研究課題/領域番号 |
22H00565
|
研究種目 |
基盤研究(A)
|
配分区分 | 補助金 |
応募区分 | 一般 |
審査区分 |
中区分64:環境保全対策およびその関連分野
|
研究機関 | 東北大学 |
研究代表者 |
亀田 知人 東北大学, 環境科学研究科, 教授 (60333895)
|
研究期間 (年度) |
2022-04-01 – 2027-03-31
|
研究課題ステータス |
交付 (2024年度)
|
配分額 *注記 |
43,420千円 (直接経費: 33,400千円、間接経費: 10,020千円)
2024年度: 3,640千円 (直接経費: 2,800千円、間接経費: 840千円)
2023年度: 3,250千円 (直接経費: 2,500千円、間接経費: 750千円)

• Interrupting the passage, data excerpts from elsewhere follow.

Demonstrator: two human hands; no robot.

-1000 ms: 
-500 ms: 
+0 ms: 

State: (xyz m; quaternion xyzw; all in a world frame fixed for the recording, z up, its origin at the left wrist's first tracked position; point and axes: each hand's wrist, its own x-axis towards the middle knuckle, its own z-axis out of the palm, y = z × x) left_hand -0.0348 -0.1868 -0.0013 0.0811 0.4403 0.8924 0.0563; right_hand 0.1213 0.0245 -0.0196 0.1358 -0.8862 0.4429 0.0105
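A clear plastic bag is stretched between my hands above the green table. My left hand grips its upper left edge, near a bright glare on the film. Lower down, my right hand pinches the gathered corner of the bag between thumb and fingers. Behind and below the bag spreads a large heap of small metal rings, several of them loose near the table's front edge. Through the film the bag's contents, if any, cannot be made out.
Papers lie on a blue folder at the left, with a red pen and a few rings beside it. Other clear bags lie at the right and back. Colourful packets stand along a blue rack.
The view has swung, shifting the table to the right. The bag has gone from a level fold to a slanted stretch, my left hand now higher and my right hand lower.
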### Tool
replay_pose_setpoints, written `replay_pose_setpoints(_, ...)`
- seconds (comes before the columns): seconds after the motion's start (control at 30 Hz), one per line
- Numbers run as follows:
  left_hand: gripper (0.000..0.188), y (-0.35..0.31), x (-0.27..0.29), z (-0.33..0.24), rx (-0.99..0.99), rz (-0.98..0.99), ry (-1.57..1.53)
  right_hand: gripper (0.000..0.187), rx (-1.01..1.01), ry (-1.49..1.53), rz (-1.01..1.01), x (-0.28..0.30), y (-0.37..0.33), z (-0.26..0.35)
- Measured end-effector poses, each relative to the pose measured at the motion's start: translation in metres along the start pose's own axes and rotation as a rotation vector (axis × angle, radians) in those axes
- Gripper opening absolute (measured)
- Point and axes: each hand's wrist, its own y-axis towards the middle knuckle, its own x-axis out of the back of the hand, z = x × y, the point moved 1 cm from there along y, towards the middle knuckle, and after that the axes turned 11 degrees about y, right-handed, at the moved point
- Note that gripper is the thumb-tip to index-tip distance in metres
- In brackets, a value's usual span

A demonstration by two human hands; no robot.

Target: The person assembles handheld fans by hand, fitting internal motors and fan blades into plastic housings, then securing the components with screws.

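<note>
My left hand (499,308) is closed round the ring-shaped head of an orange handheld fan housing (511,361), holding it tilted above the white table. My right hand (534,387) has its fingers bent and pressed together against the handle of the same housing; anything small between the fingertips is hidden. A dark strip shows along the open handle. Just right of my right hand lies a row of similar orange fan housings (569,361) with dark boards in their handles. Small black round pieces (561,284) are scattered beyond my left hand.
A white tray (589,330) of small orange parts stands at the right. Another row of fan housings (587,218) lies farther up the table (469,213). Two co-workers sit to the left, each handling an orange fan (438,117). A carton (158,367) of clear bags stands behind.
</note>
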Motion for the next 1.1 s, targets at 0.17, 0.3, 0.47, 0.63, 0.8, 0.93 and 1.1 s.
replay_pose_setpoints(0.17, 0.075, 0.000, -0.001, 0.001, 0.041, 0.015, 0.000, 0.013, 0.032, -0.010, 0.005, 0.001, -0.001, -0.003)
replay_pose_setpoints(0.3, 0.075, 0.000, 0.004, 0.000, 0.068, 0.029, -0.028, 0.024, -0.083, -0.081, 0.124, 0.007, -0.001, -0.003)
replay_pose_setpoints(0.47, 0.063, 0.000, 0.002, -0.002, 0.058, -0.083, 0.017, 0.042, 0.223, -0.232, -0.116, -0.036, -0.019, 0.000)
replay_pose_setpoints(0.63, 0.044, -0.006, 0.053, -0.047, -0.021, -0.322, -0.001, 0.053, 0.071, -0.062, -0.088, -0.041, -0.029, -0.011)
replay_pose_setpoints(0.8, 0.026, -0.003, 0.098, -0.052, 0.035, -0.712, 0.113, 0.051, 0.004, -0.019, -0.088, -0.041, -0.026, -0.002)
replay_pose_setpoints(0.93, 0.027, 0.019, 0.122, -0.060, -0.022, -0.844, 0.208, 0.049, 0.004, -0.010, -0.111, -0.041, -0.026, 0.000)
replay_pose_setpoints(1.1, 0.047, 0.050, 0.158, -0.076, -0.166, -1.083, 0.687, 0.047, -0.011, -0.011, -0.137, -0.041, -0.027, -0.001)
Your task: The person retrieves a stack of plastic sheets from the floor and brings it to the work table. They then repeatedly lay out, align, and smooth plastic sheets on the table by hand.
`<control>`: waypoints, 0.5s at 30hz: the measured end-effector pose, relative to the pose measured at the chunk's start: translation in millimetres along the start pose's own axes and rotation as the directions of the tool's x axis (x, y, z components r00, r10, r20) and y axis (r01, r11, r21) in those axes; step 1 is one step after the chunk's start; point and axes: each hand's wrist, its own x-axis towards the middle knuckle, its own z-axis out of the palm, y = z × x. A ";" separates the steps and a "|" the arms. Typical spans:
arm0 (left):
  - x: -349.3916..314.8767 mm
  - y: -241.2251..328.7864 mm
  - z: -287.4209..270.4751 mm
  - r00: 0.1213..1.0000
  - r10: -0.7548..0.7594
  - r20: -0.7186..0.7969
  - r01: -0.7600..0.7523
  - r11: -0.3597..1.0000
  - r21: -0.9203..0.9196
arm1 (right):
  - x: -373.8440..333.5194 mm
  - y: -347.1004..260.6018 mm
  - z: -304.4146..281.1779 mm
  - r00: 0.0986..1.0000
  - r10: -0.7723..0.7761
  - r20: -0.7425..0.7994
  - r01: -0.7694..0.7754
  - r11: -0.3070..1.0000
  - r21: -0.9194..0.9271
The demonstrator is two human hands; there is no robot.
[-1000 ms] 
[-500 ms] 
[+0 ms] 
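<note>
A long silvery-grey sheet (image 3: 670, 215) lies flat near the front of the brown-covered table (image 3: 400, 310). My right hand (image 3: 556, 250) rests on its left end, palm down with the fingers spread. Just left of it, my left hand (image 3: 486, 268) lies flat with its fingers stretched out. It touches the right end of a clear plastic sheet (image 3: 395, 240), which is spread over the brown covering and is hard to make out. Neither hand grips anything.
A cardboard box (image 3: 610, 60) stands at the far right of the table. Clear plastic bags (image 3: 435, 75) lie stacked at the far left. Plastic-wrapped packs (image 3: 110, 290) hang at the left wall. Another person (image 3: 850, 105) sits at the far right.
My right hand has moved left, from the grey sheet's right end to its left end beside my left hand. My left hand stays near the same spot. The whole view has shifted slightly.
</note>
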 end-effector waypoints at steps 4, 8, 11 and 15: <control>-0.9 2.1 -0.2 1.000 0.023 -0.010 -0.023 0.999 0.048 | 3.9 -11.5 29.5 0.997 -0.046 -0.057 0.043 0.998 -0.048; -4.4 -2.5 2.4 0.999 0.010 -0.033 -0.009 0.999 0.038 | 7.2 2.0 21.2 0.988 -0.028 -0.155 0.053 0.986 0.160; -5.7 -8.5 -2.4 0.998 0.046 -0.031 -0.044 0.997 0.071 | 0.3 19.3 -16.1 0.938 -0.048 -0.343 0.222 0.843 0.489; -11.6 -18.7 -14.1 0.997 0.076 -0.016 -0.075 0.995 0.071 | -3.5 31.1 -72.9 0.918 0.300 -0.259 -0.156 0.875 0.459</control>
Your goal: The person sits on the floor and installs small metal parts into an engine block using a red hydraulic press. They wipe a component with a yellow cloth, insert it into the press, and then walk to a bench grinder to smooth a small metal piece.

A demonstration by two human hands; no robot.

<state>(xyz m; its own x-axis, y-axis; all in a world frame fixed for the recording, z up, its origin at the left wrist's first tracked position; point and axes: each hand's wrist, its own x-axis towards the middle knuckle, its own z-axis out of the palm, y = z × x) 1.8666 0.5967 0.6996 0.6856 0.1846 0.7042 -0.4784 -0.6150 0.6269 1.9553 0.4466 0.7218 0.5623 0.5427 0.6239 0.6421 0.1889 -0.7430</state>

2022年度: 23,530千円 (直接経費: 18,100千円、間接経費: 5,430千円)
|
キーワード | 層状複水酸化物 / 二酸化マンガン / 複合体 / 酸性排ガス処理 / 循環利用 / 還元 / 共沈法 / 再水和法 / アニオン交換法 |
研究開始時の研究の概要 |
現在までに、炭酸型Mg-Al系層状複水酸化物(炭酸型Mg-Al LDH)により、HCl、SO2及びNO2を同時処理できることを見出した。MnO2触媒の作用により、NOからNO2への酸化が起こることを見出した。HCl、SO2及びNO2同時処理、MnO2触媒によるNOの酸化反応、排ガス処理後の炭酸型Mg-Al LDHの再生方法、これらの3つの要素技術をうまく組み合わせることにより、廃棄物焼却炉の新規排ガス処理プロセスを実現できると考えた。具体的には、MnO2/炭酸型Mg-Al LDH複合体を合成し、廃棄物焼却排ガス(HCl, SOx, NOx)の同時処理への循環利用を志向する。
|
研究実績の概要 |
層状複水酸化物(LDH)は、ホスト層の2価金属、3価金属の組み合わせが様々であり、多様な組成を取ることが可能である。また、ゲスト層に目的のアニオンを複合し様々な機能を持たせたり、金属を担持したりすることも可能である。当該年度は、Mg-Al LDHにMnO2を複合し、酸化触媒および吸着剤としての機能を持つMnO2/Mg-Al LDHの創製を試みた。 MnO2/Mg-Al LDHはまず前駆体として、過マンガン酸イオン(MnO4-)をLDH層間にインターカレートしたMnO4型Mg-Al LDHを合成し、その後塩化マンガン中で還元することでMnO2/Mg-Al LDHを合成した。MnO4型Mg-Al LDHの合成法は、共沈法、再水和法、アニオン交換法の3つの方法を選択し、生成物の化学組成及び構造を比較検討した。 3つの方法で合成したMnO4型Mg-Al LDHは、すべて層状構造を保持しており、どのLDHもMn元素を含有していたことから、MnO4-が層間にインターカレートされていることが分かった。共沈法によるMnO2/Mg-Al LDHは層状構造を保持していたが、3つの合成方法の中で最もMn含有量が少なかった。再水和法によるMnO2/Mg-Al LDHは、層状構造をよく保持しており、Mn含有量は2番目に多かった。Mn/Al=1.0で合成したアニオン交換法によるMnO2/Mg-Al LDHは、層状構造をよく保持しておりMn含有量は10.4wt%であった。Mn/Al=10で合成したアニオン交換法によるMnO2/Mg-Al LDHは、Mn含有量はもっとも多かったが、層状構造が保持できていなかった。MnO2/Mg-Al LDHに含まれるMn元素はほとんどMnO2の状態であり、ホスト層の電荷は共沈法ではCl-が補償していると考えられる。
|
現在までの達成度 (区分) |
現在までの達成度 (区分)
2: おおむね順調に進展している
理由
MnO2/Mg-Al LDHの創製に成功したため。キャラクタリゼーションがやや不十分なため、上から2番目の進捗状況とした。
|
今後の研究の推進方策 |
創製したMnO2/Mg-Al LDHについて、ルイス酸点、ルイス塩基点の定性定量、並びに、粒子径の測定を行う。 また、2023年度の研究実施計画通り、MnO2/Mg-Al LDHによるNO処理の研究を行う。